Dor, em vez de tristeza
Um traço marcante na maioria dos poliqueixosos é a capacidade precária de simbolizar seus sentimentos, segundo Bombana. "Eles têm um psiquismo muito arcaico, sonham pouco, fantasiam pouco. Geralmente as angústias dessas pessoas se passam no corpo", define o psiquiatra da Unifesp. "Se ela brigou com o filho ou está mal porque perdeu o emprego, sente dor no peito em vez de tristeza."
Algumas vezes, por trás do comportamento poliqueixoso, pode realmente haver uma doença. Ansiedade, estresse, depressão, síndrome do pânico e fibromialgia (dores musculares generalizadas) são algumas delas, e nesses casos a poliqueixa pode até dificultar o diagnóstico.
"Atendemos aproximadamente 50 a 60 pacientes por dia, e cerca de 15 a 20 deles apresentam tantos sintomas que acabamos sem saber o que tratar", diz José Morato, médico-assistente do Pronto-Atendimento de Pneumologia do Hospital São Paulo.
Descobrir que o paciente é poliqueixoso pode levar anos, porque ele não recebe atendimento fixo, mas percorre várias especialidades em consultórios diferentes. Além disso, poucos profissionais de saúde conhecem o transtorno.

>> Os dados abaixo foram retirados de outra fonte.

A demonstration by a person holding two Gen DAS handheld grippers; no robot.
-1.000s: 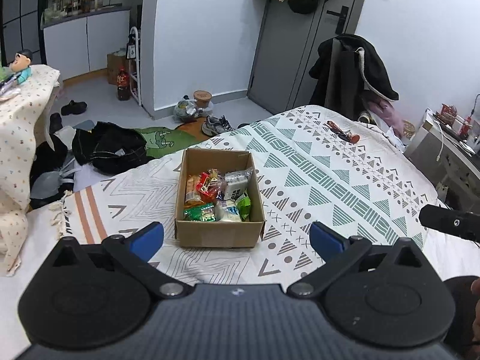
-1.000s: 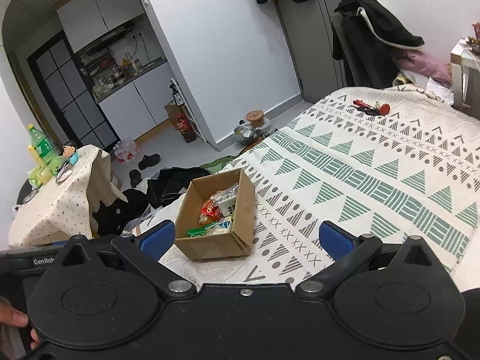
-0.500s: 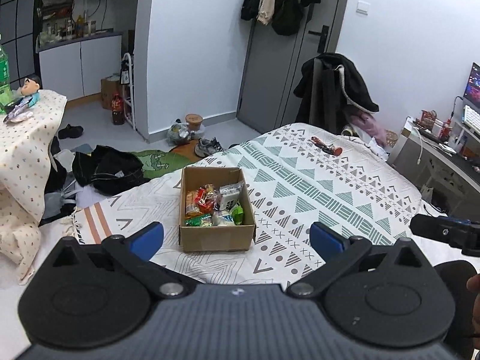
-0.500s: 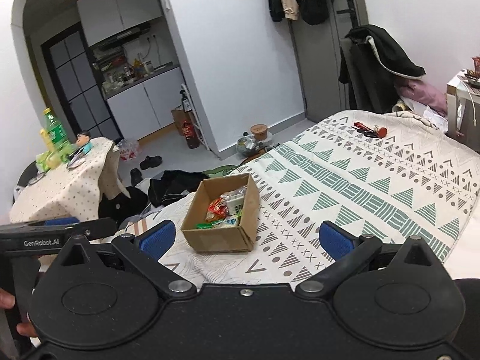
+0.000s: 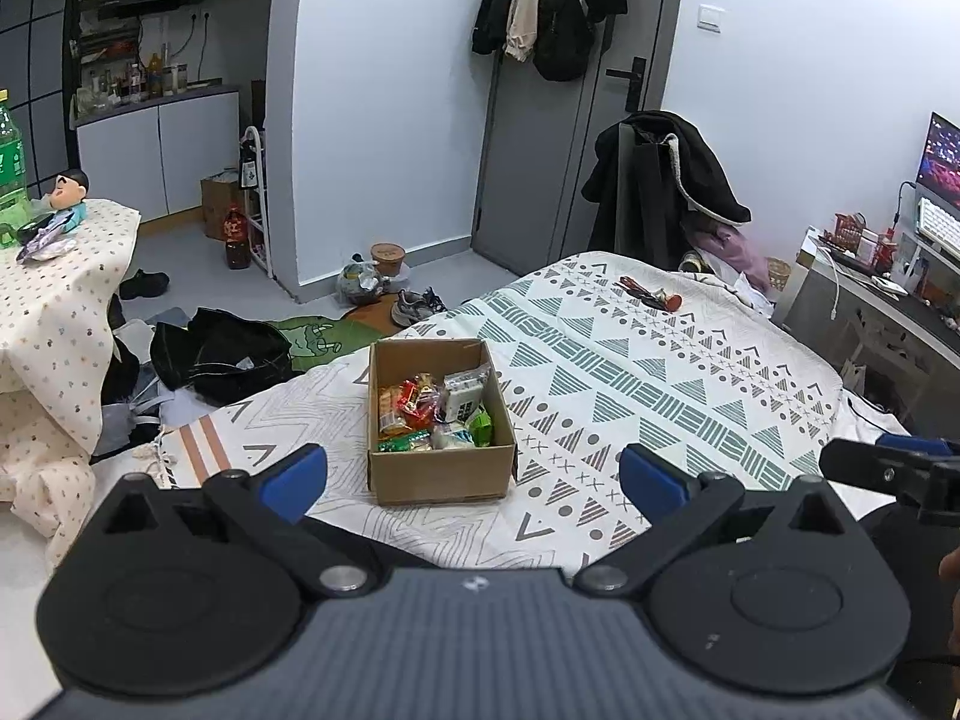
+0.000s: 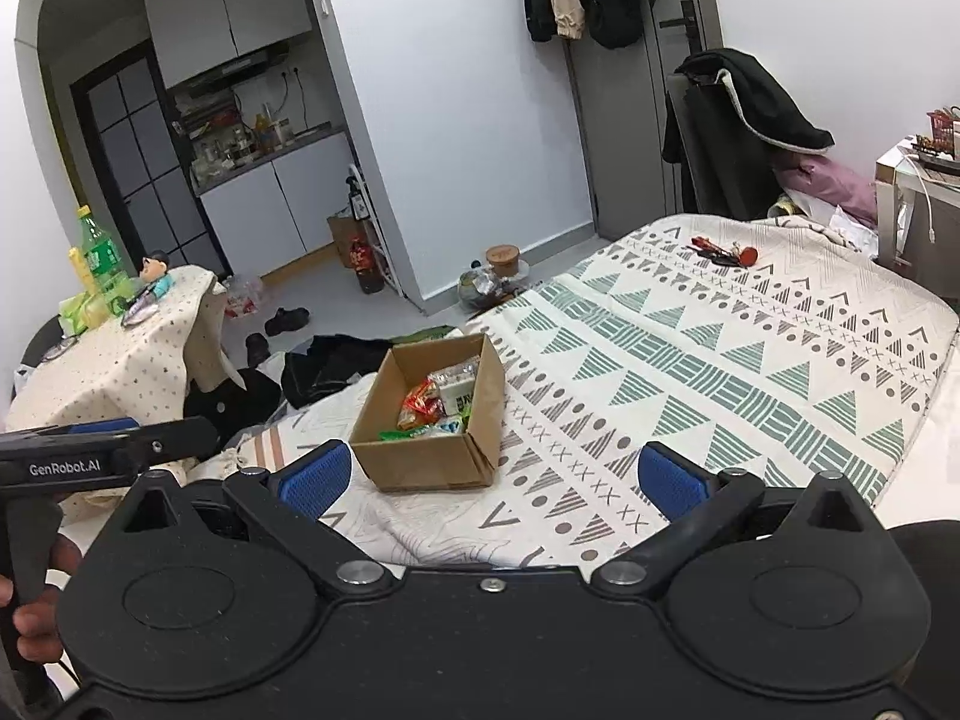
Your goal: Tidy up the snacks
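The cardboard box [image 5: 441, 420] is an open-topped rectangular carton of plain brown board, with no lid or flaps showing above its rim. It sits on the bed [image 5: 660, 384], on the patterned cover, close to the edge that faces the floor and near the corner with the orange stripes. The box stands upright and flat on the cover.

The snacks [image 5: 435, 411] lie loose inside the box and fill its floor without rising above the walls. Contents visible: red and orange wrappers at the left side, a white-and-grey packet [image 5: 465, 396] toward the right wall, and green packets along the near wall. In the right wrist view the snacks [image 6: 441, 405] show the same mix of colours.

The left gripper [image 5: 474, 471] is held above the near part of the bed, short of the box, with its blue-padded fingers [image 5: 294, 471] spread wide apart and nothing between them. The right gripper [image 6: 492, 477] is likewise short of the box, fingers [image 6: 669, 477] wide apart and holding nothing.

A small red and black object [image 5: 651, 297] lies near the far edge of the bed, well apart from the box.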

Resultado: o profissional não encontra nada que justifique as queixas do doente, que, por sua vez, troca de médico na tentativa de encontrar a resposta para o seu sofrimento, alimentando um ciclo vicioso.
Outro complicador é a falta de apoio da família. "Em casa, acham que é mania. Na rua, meus colegas falam que é frescura", conta o comerciante Paulo*, 56, que chega a inventar "compromissos", para esconder da família suas visitas aos médicos.

Oh vida
Para evitar prejuízos, algumas empresas de saúde desenvolvem programas isolados preventivos e de acompanhamento de poliqueixosos.
Uma cooperativa de planos de saúde criou um personagem inspirado na pessimista hiena Hardy, de Hanna-Barbera (dona do bordão "oh dia, oh céus, oh vida, oh azar"), para que o usuário poliqueixoso se identifique com suas lamentações. Uma palestra composta com a teatralização da rotina de um poliqueixoso já foi vista por 80 funcionários em duas empresas. Em uma delas, a utilização do plano foi reduzida em 23%.
Na avaliação do psicanalista Carlos Leal, tanto o serviço público como o privado deveriam trabalhar com equipes integradas de saúde. "Um médico capaz de ouvir irá compreender a origem do sofrimento, para então encaminhá-lo para o tratamento da doença que pode estar por trás desse comportamento", diz ele.